Although an array of complex chronic diseases have been investigated using polygenic techniques, to our knowledge, only one study applied polygenic methods to existing GWAS studies of cancer[Witte and Hoffmann, 2011]. While that study found a modestly significant association for polygenic risk scores at liberal SNP inclusion thresholds for PCa (p<0.01), the authors did not fully investigate the added variance that can be explained by polygenic risk scores that is independent of established genome-wide significant SNPs.

Our goal is to investigate currently available GWAS to examine genetic models for improving risk prediction for breast cancer (BCa) and prostate cancer (PCa) and also to investigate whether additional undiscovered disease susceptibility loci may be awaiting discovery. So far, the largest number of risk variants identified through GWAS have been for PCa and then BCa. To date, at least 13 independent loci have been associated with BCa[Thomas et al., 2009, Stacey et al., 2007, Ahmed et al., 2009, Stacey et al., 2008, Gold et al., 2008, Zheng et al., 2009b, Hunter et al., 2007, Easton et al., 2007, Turnbull et al., 2010] and over 30 independent genetic loci have been associated with PCa risk[Duggan et al., 2007, Eeles et al., 2009, Eeles et al., 2008, Thomas et al., 2008, Gudmundsson et al., 2007b, Gudmundsson et al., 2008, Sun et al., 2008, Gudmundsson et al., 2009, Yeager et al., 2009, Zheng et al., 2009a, Gudmundsson et al., 2007a]. Our first aim is to investigate the discrimination of models using established SNPs for prediction. Next, we aim to employ polygenic methods to compile prioritized lists of variants to be used in constructing polygenic risk scores. We further explore the added discriminative ability of the polygenic scores and assess whether there is significant information added to the overall prediction of BCa and PCa by these scores.

Methods

Data for this study are based upon the Cancer Genetic Markers of Susceptibility (CGEMS) initiative. Breast cancer genetic data originated from the Nurses’ Health Study (NHS) and prostate cancer data came from the Prostate, Lung, Colorectal, and Ovarian (PLCO) study[Hunter et al., 2007, Yeager et al., 2007].
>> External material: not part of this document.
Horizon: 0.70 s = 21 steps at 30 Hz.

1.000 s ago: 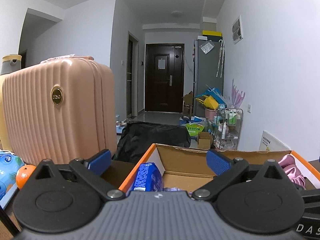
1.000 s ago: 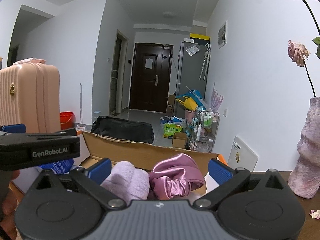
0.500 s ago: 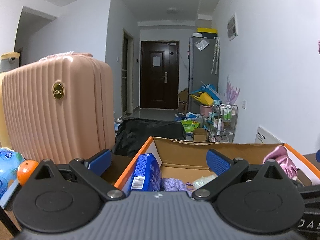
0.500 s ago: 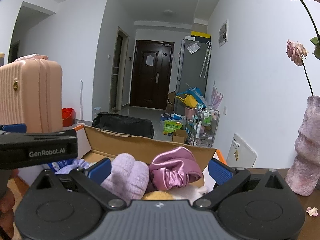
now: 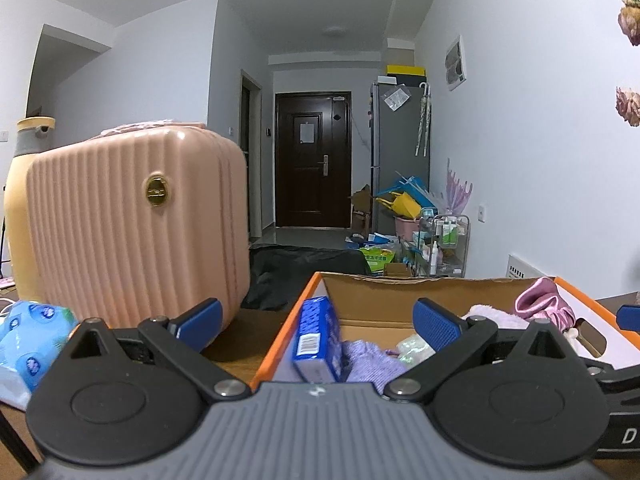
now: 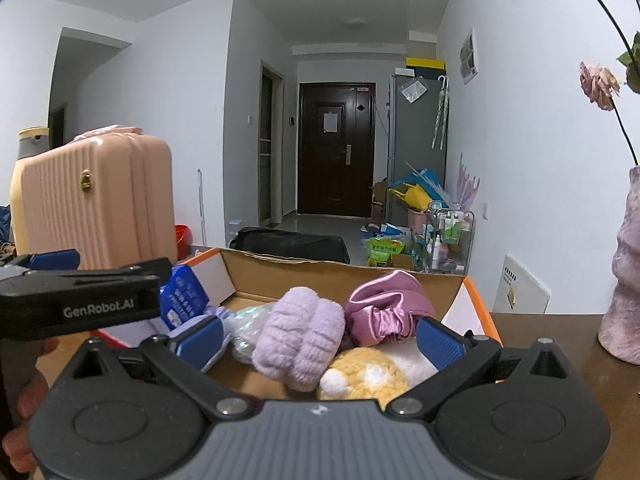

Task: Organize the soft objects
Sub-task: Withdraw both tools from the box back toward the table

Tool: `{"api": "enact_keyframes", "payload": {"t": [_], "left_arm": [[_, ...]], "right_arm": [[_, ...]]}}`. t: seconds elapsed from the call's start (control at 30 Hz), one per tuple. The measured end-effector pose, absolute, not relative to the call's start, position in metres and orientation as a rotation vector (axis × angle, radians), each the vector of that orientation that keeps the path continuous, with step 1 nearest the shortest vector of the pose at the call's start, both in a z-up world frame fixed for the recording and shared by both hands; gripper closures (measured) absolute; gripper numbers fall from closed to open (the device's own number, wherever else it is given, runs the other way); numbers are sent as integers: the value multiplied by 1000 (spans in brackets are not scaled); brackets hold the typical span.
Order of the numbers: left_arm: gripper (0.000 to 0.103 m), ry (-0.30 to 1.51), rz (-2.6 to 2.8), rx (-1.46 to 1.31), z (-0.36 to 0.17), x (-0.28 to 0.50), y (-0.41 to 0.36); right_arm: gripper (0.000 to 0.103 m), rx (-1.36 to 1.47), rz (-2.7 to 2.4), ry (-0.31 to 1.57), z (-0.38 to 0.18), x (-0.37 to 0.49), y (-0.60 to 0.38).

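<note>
Both your left gripper [image 5: 316, 318] and right gripper [image 6: 318, 338] are wide open, holding nothing, poised over the cardboard box [image 6: 344, 276]. You seem between picks; the fuzzy lilac bundle [image 6: 300, 336] sits between your right fingers, so lower and close gently.

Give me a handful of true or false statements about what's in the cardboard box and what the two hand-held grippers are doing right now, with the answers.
1. The left hand-held gripper is open and holds nothing. True.
2. The right hand-held gripper is clamped on the pink satin scrunchie. False: it is open, and the scrunchie lies loose in the cardboard box.
3. The fluffy lilac item sits beside the scrunchie in the box. True.
4. The blue packet lies flat on the table outside the box. False: it stands inside the box, against its left wall.
5. The pink suitcase stands to the left of the box. True.
</note>
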<state>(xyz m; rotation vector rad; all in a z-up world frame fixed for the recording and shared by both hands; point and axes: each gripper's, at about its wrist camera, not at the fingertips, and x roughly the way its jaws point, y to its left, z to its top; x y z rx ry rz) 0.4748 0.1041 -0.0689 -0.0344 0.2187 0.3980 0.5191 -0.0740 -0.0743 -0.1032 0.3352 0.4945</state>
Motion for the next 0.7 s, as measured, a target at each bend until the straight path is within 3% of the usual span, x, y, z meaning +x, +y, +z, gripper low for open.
{"api": "enact_keyframes", "payload": {"t": [0.7], "left_arm": [[0, 269, 411, -70, -68, 388, 127]], "right_arm": [[0, -78, 516, 334, -73, 445, -80]]}}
Briefly, the NHS is a prospective cohort study established in 1976 with a total of 121,700 women recruited at baseline. During 1989 to 1990, 32,826 participants without previous BCa diagnosis provided a blood sample and were followed until June 1, 2004 for incident BCa. These participants were genotyped using the Illumina HumanHap500 array. Breast cancer cases were identified through personal mailings and searches of the National Death Index. Over 98% of BCa cases were ascertained in this cohort[Tworoger et al., 2007]. Controls were individually matched with cases on age at diagnosis, timing of blood collection, use of postmenopausal hormones, ethnicity, and menopausal status. All cases and controls were self-reported Caucasian and postmenopausal at diagnosis. After quality control, 1,145 BCa cases and 1,142 controls were used in the following analyses[Hunter et al., 2007]. All study participants provided informed consent and the study was reviewed by the Institutional Review Board of the Brigham and Women's Hospital, Boston, MA.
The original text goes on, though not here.